One approach can be seen in the L2 network namespace patch set
posted recently by Dmitry Mishin. These patches concentrate on the lower
levels of the network stack, trying to get proper namespaces established
for network devices and the IPv4 layer. In an attempt to minimize churn in
the networking code, the L2 namespace patch introduces the idea of the
"current network namespace," kept in a per-CPU variable. The current
namespace is implemented as a stack, with push and pop operations; in
theory, it allows all network operations to happen within the proper
namespace. Your editor was unable to convince himself that this scheme
would work properly in the face of any sort of kernel preemption, but that
may just be a matter of not having looked hard enough.
The net_device structure gains a net_ns field, providing
the namespace to which the device belongs. It is set to whatever namespace
is current when the device is created. The device lookup functions have
become namespace-aware; if a device does not belong to the current
namespace, it becomes invisible. A different version of the loopback
device is created for each namespace. Then, the IPv4 routing code has been
extended so that each namespace gets its own set of routing tables. The
code which matches incoming packets to sockets has also been made
namespace-aware; there is still a single hash table, but the namespace has
been made part of the match criteria.
Network interfaces made up of real hardware will normally remain in the
root namespace. Communication with other namespaces is made possible by
way of a "virtual Ethernet" device, included with the patch set. A virtual
device can be thought of as a wire into a restricted namespace; it presents
one device within that namespace and one in the parent (normally root)
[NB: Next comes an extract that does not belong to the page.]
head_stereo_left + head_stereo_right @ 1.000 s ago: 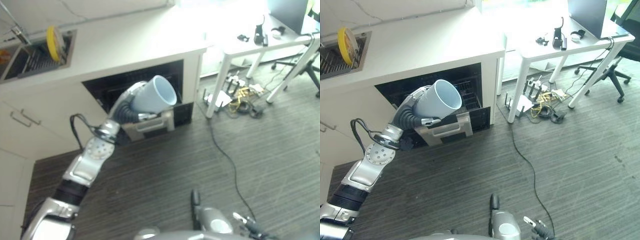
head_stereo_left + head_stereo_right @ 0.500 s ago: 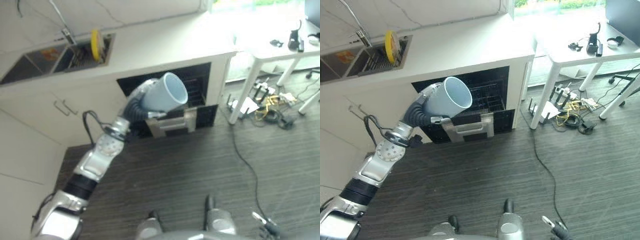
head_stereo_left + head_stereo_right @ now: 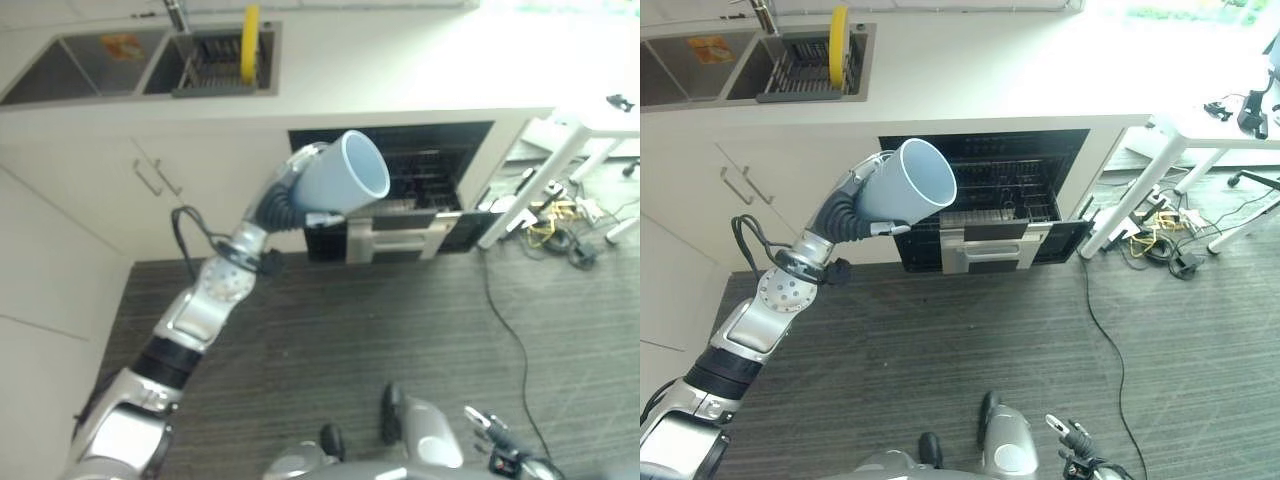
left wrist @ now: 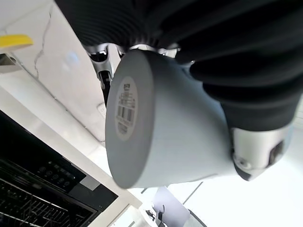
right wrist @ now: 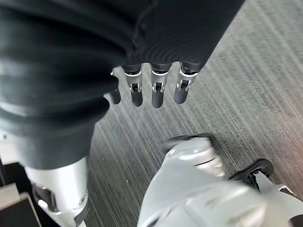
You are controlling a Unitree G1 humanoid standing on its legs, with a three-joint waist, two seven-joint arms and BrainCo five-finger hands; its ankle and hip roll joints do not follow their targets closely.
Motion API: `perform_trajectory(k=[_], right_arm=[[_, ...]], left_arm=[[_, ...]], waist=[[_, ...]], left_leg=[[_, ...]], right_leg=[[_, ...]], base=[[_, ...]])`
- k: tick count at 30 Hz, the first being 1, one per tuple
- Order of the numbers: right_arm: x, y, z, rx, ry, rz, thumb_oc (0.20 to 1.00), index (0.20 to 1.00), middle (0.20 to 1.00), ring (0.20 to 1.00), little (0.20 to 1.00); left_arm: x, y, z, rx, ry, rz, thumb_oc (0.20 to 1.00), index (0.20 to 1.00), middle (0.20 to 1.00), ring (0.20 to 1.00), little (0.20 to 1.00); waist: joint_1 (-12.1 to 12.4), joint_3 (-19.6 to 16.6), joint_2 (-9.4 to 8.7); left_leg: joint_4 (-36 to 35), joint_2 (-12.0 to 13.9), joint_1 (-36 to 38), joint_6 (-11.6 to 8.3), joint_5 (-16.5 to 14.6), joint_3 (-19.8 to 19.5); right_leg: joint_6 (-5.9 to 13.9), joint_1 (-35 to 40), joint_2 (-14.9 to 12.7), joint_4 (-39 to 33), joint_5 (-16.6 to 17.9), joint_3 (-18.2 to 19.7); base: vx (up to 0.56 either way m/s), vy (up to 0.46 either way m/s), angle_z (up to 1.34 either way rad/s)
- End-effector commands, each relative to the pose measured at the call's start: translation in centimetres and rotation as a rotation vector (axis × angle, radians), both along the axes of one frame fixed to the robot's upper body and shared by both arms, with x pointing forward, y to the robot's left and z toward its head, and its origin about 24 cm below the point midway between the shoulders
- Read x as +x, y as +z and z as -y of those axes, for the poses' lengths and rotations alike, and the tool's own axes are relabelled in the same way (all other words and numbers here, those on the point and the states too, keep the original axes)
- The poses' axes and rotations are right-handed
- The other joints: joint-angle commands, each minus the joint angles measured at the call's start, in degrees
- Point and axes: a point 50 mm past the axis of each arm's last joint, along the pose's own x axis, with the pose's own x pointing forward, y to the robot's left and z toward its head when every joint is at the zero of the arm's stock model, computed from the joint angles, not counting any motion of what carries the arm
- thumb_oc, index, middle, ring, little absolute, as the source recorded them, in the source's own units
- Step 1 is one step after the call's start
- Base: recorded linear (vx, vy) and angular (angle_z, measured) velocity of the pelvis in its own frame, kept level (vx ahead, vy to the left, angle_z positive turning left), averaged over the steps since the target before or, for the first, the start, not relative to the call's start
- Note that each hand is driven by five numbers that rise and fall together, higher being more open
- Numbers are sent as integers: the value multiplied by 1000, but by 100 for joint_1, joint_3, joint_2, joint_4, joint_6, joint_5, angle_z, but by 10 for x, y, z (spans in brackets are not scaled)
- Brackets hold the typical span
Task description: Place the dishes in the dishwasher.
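My left hand (image 3: 862,178) is shut on a pale blue cup (image 3: 910,185), its fingers curled round the cup's body (image 4: 165,127). The cup lies tilted on its side in the air, its mouth up and towards the right. It hangs in front of the left end of the open dishwasher (image 3: 1000,180), a black cavity under the white counter with a wire rack (image 3: 1005,205) inside and a silver front panel (image 3: 995,245) pulled out. A yellow plate (image 3: 839,38) stands upright in the sink's rack. My right hand (image 5: 158,90) hangs low over the dark floor, fingers straight.
A double sink (image 3: 100,65) is set into the white counter (image 3: 420,60) at the left. White cabinets with bar handles (image 3: 155,178) stand left of the dishwasher. At the right are a white table's legs (image 3: 520,195) and a tangle of cables (image 3: 560,215) on the floor.
The whole picture has shifted, so the camera has moved: sink and dishwasher now sit further right and squarer. The cup stays in my left hand, now before the opening's left end.
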Motion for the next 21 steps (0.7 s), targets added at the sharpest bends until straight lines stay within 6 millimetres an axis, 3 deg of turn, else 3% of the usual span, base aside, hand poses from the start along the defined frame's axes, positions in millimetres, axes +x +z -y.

namespace. Packets written to one end show up at the other. With the
addition of a few routing rules in the root namespace, packets meeting the
right criteria can be directed into (and out of) specific namespaces.
The L2 namespace patch provides the plumbing for the creation of little
virtualized Internets within a single system, but they do not yet provide
complete isolation. A process within its namespace can reconfigure its
interfaces, perhaps creating problems for the system as a whole.
Tightening things down is left to the L3 namespace patch, posted by
Daniel Lezcano. An L3 namespace is always the child of an L2 namespace; it
is the end of the line, however, being unable to have child namespaces of
its own. There are also no network admin capabilities in an L3 namespace;
once an L3 namespace is created, it is stuck with whatever network
configuration its parent gave it.
The end result is that a contained system can be put within an L3 namespace
and it should be able to perform networking without interfering with (or
even seeing) other systems in other namespaces.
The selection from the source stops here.